• **Work required**:
From the records below, state how many lines include the word "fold", giving only that number.

• **Entries provided**:
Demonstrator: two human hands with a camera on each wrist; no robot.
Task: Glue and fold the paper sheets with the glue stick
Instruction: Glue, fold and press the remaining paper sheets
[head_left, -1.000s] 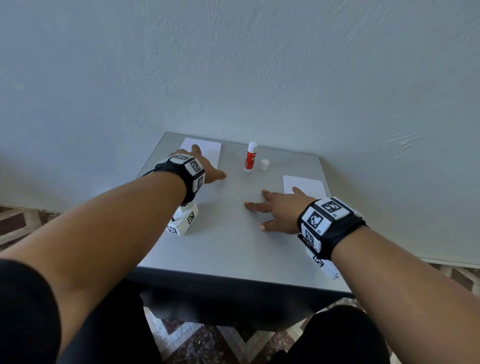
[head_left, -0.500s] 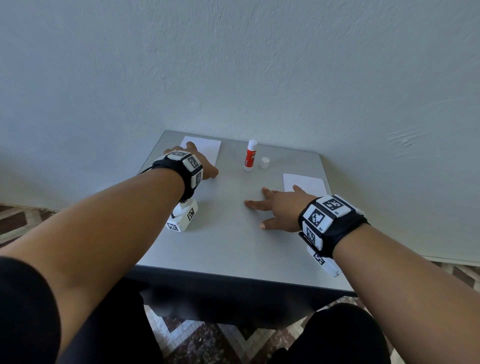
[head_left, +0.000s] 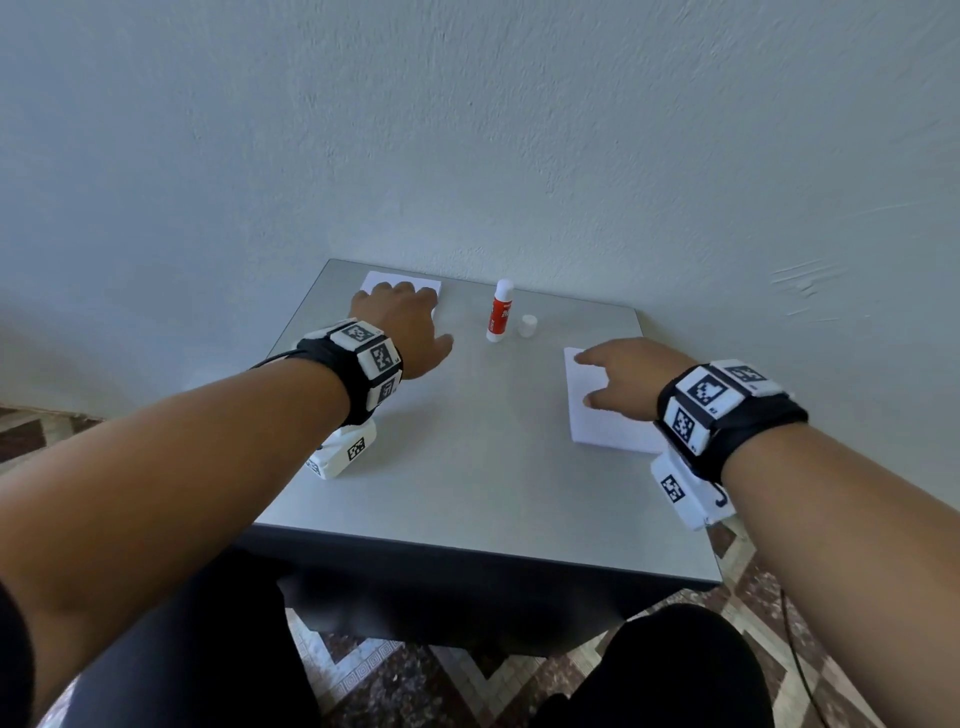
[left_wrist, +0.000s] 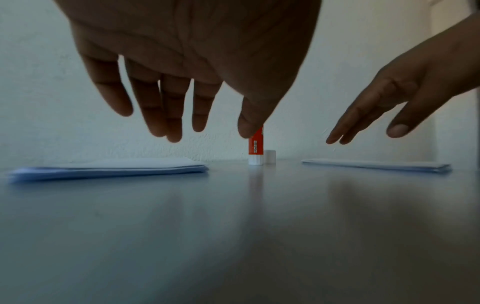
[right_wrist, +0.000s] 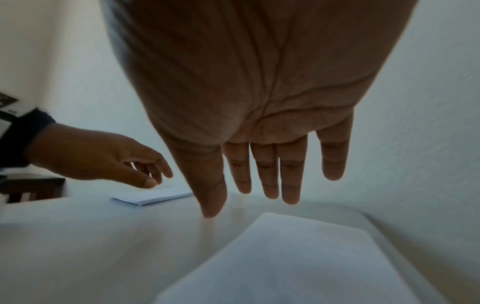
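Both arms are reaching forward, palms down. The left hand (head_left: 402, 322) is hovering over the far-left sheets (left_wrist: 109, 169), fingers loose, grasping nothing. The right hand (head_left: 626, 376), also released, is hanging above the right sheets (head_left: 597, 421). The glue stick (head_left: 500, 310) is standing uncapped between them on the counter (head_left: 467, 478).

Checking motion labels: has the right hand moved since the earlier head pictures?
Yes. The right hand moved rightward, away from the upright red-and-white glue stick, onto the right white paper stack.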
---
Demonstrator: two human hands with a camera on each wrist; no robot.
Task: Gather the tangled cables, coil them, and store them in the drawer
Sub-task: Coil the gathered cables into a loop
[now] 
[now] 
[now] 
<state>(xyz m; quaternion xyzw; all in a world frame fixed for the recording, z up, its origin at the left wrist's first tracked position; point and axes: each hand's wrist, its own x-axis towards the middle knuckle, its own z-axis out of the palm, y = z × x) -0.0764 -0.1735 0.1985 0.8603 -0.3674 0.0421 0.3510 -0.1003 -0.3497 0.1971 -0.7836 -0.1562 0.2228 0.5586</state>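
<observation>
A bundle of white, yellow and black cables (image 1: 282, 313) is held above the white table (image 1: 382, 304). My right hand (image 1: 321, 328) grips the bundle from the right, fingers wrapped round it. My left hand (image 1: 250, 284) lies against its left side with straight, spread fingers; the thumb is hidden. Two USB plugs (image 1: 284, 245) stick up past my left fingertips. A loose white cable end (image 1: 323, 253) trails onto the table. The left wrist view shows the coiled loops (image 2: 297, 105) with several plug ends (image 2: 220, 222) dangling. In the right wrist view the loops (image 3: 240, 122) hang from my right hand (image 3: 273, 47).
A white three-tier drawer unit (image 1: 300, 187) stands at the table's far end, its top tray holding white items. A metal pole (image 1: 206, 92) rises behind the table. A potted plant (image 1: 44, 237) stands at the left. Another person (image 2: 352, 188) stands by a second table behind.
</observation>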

• **Result for this exercise**:
2